• [Your instructions]
What lines of the material below include the string "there"? Copy all of them.
[Opening Data excerpt section]
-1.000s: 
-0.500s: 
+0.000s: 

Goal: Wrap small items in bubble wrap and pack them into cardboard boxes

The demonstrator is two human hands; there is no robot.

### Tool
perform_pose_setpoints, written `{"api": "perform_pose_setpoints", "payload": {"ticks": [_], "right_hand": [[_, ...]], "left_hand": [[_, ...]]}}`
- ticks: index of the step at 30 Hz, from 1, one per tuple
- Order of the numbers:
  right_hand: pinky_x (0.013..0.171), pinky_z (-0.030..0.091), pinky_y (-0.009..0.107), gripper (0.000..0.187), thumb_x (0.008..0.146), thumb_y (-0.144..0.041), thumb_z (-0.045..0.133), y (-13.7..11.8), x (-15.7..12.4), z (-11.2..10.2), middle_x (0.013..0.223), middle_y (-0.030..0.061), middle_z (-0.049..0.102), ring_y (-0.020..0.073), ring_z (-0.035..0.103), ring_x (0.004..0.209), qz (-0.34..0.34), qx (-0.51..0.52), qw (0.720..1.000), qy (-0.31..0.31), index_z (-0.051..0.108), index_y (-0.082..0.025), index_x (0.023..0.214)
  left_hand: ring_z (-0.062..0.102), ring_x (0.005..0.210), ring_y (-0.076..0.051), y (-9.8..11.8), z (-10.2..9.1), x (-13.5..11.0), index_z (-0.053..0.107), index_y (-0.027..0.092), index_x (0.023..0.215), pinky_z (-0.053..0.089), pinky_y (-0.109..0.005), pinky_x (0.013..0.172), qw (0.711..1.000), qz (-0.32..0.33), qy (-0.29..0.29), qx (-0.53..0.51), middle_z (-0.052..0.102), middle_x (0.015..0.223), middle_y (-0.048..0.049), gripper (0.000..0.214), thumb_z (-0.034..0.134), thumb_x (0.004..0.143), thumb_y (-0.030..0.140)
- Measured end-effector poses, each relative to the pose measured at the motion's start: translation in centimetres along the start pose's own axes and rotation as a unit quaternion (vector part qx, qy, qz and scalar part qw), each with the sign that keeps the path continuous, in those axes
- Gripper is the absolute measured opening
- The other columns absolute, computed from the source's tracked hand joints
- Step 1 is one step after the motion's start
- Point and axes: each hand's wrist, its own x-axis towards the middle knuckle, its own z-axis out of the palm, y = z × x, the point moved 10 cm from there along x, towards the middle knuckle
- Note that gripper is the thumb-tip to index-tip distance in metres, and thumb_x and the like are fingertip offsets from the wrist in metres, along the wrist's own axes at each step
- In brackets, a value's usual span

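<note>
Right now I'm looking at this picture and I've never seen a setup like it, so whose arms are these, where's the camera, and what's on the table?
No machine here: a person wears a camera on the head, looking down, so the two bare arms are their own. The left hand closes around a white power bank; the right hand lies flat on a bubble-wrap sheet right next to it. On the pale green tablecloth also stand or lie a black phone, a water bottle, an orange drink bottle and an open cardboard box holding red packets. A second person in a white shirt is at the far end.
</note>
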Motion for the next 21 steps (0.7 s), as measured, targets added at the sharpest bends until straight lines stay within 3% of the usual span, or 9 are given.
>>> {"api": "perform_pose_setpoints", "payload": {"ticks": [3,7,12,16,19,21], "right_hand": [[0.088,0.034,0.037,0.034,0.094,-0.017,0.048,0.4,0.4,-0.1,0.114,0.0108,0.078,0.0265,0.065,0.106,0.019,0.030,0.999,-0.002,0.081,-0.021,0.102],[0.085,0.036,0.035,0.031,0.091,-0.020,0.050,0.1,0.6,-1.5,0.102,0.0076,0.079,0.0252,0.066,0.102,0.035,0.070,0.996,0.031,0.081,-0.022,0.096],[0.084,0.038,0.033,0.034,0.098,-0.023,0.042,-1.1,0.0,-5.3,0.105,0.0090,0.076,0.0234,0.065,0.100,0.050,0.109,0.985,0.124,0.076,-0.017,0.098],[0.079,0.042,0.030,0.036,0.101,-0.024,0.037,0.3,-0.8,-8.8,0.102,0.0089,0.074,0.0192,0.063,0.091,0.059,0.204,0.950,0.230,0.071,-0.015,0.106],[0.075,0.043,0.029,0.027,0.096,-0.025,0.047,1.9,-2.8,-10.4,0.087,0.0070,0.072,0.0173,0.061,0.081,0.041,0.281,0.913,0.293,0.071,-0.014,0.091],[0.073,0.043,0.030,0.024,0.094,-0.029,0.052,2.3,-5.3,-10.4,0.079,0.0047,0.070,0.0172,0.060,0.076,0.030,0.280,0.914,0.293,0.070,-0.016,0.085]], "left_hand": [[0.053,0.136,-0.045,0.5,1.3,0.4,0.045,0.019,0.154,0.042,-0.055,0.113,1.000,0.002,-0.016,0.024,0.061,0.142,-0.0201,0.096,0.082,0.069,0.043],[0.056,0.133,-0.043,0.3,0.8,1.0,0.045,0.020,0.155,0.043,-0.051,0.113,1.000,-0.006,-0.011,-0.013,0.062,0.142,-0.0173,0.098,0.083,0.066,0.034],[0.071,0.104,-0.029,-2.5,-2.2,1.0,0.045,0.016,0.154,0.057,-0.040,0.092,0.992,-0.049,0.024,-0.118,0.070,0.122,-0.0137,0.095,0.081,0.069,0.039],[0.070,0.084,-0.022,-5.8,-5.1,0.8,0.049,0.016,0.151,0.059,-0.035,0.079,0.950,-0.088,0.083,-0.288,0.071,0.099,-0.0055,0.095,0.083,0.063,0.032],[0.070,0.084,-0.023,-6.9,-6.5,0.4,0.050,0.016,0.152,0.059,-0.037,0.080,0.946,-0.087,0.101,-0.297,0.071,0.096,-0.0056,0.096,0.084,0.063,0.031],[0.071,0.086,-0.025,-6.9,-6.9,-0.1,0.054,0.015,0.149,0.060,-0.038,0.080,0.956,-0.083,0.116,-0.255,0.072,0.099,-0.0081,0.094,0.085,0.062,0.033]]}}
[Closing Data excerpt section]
• [Exercise output]
The demonstrator is two human hands; there is no robot.
- Point and axes: each hand's wrist, its own x-axis towards the middle knuckle, its own z-axis out of the palm, y = z × x, the point moved 10 cm from there along x, towards the middle knuckle

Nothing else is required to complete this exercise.